On 2025-10-30 19:04:20 -0700 (-0700), Scott Lewis via open-regulatory-compliance wrote:
[...]
>There is, however, research that shows that local governance and
>community-created rules along with community-specific enforcement
>of resource consumption restrictions or policies is often an
>effective way for a community to manage scarce natural resources
>(e.g. water, land, energy, fish, etc) at the local level (as
>opposed to centralized governance/government).
[...]
A related model is the utility cooperative where, for example,
customers pay a nonprofit organization for their electricity and are
members who elect the governing body that oversees operation of the
power plants, maintenance of distribution lines, setting rates and
fee schedules, approving budgets/salaries, et cetera.
In my personal view, a successful security attestation program would provide the primitives enabling various models of that nature to flourish, without dictating a specific solution or business model.

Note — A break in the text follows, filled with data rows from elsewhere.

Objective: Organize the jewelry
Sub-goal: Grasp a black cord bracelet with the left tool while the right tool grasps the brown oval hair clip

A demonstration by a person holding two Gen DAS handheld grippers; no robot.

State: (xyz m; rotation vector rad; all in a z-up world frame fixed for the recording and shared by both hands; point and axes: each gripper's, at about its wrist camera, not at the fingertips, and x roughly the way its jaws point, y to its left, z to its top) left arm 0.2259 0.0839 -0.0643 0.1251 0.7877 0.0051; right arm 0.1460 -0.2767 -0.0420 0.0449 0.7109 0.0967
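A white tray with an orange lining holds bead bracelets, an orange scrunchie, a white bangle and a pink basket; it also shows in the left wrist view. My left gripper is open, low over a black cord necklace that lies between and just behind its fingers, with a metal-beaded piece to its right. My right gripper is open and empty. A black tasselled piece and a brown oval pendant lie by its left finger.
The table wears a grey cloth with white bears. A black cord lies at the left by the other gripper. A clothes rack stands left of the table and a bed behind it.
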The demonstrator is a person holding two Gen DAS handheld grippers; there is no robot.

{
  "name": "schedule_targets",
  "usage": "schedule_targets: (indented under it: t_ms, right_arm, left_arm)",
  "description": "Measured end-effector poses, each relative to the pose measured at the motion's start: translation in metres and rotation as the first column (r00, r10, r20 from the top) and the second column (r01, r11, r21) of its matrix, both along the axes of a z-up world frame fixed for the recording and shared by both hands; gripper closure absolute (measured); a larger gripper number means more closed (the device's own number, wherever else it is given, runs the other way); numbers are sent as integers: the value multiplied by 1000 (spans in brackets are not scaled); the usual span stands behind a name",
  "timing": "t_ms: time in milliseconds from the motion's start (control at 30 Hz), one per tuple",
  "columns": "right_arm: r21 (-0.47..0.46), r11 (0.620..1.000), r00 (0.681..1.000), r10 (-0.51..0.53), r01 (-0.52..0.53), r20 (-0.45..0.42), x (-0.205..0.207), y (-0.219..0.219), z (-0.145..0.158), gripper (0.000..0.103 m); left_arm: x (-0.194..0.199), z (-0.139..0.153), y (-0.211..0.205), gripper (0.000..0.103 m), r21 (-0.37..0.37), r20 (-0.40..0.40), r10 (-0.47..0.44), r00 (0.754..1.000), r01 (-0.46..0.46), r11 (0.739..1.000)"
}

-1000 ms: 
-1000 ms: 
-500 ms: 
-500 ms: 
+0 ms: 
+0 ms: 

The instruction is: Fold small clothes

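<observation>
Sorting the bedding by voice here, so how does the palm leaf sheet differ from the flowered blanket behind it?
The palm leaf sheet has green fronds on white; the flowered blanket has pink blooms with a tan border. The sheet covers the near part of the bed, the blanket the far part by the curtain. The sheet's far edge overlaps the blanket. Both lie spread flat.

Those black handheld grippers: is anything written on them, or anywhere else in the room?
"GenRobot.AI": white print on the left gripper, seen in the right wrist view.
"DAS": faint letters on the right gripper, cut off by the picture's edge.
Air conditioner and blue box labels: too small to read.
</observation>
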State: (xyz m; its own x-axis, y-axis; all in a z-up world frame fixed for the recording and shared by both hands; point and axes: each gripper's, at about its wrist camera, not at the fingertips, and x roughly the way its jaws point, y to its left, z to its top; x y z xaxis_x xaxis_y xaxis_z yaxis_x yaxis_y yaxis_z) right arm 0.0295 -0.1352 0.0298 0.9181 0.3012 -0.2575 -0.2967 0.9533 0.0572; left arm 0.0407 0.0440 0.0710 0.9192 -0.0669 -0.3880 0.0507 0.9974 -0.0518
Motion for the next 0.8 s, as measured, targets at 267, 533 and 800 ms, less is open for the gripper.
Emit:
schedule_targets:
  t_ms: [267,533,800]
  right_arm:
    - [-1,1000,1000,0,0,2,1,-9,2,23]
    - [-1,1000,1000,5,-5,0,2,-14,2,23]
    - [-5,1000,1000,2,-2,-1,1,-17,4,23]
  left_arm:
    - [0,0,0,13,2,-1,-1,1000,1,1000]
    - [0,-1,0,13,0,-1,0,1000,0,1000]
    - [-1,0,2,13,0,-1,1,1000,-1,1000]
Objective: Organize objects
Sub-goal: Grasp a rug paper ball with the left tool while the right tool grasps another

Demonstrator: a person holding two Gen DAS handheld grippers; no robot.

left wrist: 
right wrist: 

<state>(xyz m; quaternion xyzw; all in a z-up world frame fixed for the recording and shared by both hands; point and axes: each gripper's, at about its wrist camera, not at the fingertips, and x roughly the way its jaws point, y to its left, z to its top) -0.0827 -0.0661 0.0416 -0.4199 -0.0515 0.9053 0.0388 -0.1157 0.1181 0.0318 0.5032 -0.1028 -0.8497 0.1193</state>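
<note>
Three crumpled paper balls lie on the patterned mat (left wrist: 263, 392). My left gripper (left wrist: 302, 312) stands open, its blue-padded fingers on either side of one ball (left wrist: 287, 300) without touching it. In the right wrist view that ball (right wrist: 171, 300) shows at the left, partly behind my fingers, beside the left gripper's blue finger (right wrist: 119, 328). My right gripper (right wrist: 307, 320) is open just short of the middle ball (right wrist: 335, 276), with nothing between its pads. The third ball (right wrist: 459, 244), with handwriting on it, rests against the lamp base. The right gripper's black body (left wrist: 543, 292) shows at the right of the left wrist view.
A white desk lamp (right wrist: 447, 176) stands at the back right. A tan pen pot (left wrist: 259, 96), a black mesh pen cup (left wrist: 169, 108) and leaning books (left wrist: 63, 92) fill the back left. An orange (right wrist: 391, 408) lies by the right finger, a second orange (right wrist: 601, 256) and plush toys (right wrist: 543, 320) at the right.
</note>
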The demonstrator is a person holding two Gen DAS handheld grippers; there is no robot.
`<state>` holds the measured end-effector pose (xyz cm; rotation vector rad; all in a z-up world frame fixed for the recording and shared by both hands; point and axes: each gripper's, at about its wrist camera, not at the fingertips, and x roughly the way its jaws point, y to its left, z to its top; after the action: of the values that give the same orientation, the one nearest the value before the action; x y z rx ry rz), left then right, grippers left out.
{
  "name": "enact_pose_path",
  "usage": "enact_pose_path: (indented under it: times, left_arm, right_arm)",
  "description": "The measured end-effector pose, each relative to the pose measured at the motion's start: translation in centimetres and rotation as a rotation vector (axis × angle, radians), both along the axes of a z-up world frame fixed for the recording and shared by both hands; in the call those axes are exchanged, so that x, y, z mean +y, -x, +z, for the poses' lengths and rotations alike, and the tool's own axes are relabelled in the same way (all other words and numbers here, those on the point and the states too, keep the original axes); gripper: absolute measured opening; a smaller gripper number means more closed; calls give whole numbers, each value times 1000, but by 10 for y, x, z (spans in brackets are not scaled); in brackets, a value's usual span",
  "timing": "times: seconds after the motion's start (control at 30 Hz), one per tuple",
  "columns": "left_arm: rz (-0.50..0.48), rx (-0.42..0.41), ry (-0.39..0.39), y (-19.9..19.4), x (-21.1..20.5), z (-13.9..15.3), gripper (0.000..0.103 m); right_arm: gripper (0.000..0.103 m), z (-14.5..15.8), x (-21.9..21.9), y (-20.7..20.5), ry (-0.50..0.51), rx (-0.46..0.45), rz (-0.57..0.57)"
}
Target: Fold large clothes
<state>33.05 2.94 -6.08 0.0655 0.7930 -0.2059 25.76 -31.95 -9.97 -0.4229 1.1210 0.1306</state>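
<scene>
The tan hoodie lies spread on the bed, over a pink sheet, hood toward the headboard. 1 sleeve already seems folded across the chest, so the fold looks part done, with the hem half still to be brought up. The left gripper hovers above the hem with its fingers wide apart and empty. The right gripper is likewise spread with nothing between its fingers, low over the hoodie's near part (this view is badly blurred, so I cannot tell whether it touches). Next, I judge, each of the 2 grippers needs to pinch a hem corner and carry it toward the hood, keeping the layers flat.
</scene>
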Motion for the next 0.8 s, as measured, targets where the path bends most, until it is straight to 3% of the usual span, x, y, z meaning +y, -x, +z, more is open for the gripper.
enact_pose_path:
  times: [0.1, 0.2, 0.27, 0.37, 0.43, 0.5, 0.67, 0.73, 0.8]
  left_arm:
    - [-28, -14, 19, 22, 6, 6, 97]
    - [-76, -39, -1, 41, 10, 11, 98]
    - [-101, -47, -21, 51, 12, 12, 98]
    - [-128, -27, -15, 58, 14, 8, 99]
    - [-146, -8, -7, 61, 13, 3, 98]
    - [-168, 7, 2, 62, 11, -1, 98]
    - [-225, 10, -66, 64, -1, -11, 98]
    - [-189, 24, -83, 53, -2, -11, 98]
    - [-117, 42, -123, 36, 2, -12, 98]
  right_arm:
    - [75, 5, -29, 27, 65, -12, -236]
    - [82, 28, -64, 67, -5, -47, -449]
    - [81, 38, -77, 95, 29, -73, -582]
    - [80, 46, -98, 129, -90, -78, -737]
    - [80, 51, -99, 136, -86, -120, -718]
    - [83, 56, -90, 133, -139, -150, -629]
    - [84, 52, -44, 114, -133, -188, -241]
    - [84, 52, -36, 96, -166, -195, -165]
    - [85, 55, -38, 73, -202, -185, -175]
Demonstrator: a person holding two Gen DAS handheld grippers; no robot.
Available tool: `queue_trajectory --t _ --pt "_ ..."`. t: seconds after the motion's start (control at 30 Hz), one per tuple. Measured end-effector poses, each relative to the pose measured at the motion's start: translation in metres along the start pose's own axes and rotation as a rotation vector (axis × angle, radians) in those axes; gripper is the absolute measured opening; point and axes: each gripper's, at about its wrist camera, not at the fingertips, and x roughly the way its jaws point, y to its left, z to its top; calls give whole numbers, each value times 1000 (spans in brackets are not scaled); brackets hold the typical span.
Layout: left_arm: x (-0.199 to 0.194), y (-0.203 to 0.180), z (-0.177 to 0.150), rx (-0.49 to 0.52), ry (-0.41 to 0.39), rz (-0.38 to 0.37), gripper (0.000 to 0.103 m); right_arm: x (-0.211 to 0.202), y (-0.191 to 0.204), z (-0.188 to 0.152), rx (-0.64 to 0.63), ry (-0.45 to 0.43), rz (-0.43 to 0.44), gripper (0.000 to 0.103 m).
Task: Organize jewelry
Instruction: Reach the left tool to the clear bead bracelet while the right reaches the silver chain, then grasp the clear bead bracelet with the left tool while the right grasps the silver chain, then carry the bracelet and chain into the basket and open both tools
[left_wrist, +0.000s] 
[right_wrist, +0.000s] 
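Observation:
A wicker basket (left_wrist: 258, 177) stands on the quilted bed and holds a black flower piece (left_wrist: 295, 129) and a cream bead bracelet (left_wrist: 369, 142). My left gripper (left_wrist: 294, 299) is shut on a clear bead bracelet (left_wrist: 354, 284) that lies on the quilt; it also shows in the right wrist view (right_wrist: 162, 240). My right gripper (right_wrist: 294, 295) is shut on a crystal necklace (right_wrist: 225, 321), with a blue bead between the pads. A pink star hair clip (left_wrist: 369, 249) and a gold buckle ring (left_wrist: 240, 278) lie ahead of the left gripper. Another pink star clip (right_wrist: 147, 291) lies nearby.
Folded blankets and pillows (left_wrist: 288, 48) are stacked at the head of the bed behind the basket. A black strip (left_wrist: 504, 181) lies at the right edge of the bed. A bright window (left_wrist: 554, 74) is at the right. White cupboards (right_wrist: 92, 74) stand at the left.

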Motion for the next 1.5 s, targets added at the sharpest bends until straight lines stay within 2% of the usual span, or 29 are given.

Open source communities are widely different:
- Some communities are mostly corporate-based, some are very much community-driven.
- Some ecosystems have deep and complex dependency structures, others are fairly flat.
- In some ecosystems most key projects sit under a steward, in other ecosystems, that's not the case at all.
- Some ecosystems are organized around one large project and a flurry of plugins, others offer a complex web of libraries that can be composed.
- Some ecosystems are driven by vendors, others very much by practitioners.
- Some ecosystems are developer facing, some are end-user facing.
- Some ecosystems are horizontals, others focused on a specific vertical.
- Some ecosystems serve highly-profitable verticals, others serve education, government administrations, healthcare, or nonprofits.
A model that works for a WordPress plugin built by a single maintainer is probably not going to be a good fit for Chromium.
But hopefully, there are primitives that would enable both projects to find a model that works for them.